■ Exercise
Set each line of the data down exactly, please.
** Opening Records for this exercise block **
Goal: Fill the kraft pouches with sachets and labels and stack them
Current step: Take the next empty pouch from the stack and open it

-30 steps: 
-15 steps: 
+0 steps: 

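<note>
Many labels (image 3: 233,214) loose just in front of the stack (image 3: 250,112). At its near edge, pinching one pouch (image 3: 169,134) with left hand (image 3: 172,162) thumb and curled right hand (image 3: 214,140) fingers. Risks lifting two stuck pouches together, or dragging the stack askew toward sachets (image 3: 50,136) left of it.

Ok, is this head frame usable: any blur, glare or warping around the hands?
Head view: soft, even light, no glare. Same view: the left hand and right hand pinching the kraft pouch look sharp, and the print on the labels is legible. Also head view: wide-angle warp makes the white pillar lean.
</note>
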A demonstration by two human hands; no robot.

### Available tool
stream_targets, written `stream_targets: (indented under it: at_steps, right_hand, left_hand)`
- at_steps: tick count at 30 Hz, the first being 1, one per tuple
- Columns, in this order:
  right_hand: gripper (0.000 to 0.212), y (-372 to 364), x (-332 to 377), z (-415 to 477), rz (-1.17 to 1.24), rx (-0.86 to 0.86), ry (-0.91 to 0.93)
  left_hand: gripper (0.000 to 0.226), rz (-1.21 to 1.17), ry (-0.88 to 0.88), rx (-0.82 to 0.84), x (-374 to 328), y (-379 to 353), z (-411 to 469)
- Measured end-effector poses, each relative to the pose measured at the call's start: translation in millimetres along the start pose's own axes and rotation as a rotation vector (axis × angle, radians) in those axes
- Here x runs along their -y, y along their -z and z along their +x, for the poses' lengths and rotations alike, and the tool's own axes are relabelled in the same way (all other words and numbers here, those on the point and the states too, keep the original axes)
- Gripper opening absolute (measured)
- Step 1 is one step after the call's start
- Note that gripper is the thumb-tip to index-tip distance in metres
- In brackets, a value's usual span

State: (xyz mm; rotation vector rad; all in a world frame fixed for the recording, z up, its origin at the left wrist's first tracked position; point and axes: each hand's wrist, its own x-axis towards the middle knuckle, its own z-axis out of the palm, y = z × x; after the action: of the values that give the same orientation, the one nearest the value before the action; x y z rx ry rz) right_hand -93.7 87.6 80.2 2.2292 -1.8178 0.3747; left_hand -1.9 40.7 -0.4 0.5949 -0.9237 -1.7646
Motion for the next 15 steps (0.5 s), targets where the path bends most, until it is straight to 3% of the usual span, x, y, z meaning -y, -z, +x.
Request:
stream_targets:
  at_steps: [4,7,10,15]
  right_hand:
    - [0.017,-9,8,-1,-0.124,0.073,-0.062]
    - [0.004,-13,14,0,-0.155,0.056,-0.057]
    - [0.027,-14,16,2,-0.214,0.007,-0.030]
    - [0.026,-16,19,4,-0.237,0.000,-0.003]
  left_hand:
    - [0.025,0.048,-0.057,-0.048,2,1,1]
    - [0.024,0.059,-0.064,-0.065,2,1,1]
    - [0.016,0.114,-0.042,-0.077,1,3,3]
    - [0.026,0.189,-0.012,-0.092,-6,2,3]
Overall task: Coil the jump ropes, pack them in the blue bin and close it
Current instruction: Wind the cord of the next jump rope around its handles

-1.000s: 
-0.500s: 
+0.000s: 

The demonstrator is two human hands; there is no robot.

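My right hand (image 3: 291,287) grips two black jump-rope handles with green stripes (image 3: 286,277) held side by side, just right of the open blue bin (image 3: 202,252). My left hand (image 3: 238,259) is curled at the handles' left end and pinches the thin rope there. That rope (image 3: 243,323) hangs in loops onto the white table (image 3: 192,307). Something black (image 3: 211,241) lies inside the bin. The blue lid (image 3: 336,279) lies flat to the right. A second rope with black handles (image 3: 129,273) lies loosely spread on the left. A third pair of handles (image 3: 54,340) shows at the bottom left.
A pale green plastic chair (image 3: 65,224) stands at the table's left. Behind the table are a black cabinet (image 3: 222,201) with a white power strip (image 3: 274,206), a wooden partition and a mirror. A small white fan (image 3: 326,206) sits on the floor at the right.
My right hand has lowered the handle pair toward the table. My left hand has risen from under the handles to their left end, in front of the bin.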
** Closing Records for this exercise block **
■ Solution to this exercise
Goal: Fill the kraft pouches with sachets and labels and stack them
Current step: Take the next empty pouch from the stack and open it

-30 steps: 
-15 steps: 
+0 steps: 

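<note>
Many labels (image 3: 233,214) loose just in front of the stack (image 3: 250,112). At its near edge, pinching one pouch (image 3: 169,134) with left hand (image 3: 172,162) thumb and curled right hand (image 3: 214,140) fingers. Risks lifting two stuck pouches together, or dragging the stack askew toward sachets (image 3: 50,136) left of it.

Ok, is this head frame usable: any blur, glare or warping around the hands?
Head view: soft, even light, no glare. Same view: the left hand and right hand pinching the kraft pouch look sharp, and the print on the labels is legible. Also head view: wide-angle warp makes the white pillar lean.
</note>
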A demonstration by two human hands; no robot.

### Available tool
stream_targets, written `stream_targets: (indented under it: at_steps, right_hand, left_hand)`
- at_steps: tick count at 30 Hz, the first being 1, one per tuple
- Columns, in this order:
  right_hand: gripper (0.000 to 0.212), y (-372 to 364), x (-332 to 377), z (-415 to 477), rz (-1.17 to 1.24), rx (-0.86 to 0.86), ry (-0.91 to 0.93)
  left_hand: gripper (0.000 to 0.226), rz (-1.21 to 1.17), ry (-0.88 to 0.88), rx (-0.82 to 0.84), x (-374 to 328), y (-379 to 353), z (-411 to 469)
- Measured end-effector poses, each relative to the pose measured at the call's start: translation in millimetres along the start pose's own axes and rotation as a rotation vector (axis × angle, radians) in those axes
- Here x runs along their -y, y along their -z and z along their +x, for the poses' lengths and rotations alike, and the tool's own axes are relabelled in the same way (all other words and numbers here, those on the point and the states too, keep the original axes)
- Gripper opening absolute (measured)
- Step 1 is one step after the call's start
- Note that gripper is the thumb-tip to index-tip distance in metres
- In brackets, a value's usual span

State: (xyz mm; rotation vector rad; all in a world frame fixed for the recording, z up, its origin at the left wrist's first tracked position; point and axes: each hand's wrist, its own x-axis towards the middle knuckle, its own z-axis out of the palm, y = z × x; after the action: of the values that give the same orientation, the one nearest the value before the action; x y z rx ry rz) right_hand -93.7 87.6 80.2 2.2292 -1.8178 0.3747; left_hand -1.9 40.7 -0.4 0.5949 -0.9237 -1.7646
Motion for the next 15 steps (0.5 s), targets where the path bends most, until it is straight to 3% of the usual span, x, y, z meaning -y, -z, +x.
Request:
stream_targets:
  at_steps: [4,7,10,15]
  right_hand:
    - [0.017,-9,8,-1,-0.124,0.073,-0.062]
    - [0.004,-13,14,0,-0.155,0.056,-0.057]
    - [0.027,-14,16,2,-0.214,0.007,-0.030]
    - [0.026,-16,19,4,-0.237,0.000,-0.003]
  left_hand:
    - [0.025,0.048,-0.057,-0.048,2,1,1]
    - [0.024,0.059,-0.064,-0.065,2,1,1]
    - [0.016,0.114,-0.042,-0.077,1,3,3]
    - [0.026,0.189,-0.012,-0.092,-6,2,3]
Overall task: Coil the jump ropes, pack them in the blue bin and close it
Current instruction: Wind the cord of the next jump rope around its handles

-1.000s: 
-0.500s: 
+0.000s: 

The demonstrator is two human hands; there is no robot.

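My right hand (image 3: 291,287) grips two black jump-rope handles with green stripes (image 3: 286,277) held side by side, just right of the open blue bin (image 3: 202,252). My left hand (image 3: 238,259) is curled at the handles' left end and pinches the thin rope there. That rope (image 3: 243,323) hangs in loops onto the white table (image 3: 192,307). Something black (image 3: 211,241) lies inside the bin. The blue lid (image 3: 336,279) lies flat to the right. A second rope with black handles (image 3: 129,273) lies loosely spread on the left. A third pair of handles (image 3: 54,340) shows at the bottom left.
A pale green plastic chair (image 3: 65,224) stands at the table's left. Behind the table are a black cabinet (image 3: 222,201) with a white power strip (image 3: 274,206), a wooden partition and a mirror. A small white fan (image 3: 326,206) sits on the floor at the right.
My right hand has lowered the handle pair toward the table. My left hand has risen from under the handles to their left end, in front of the bin.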

The exercise closes with this answer.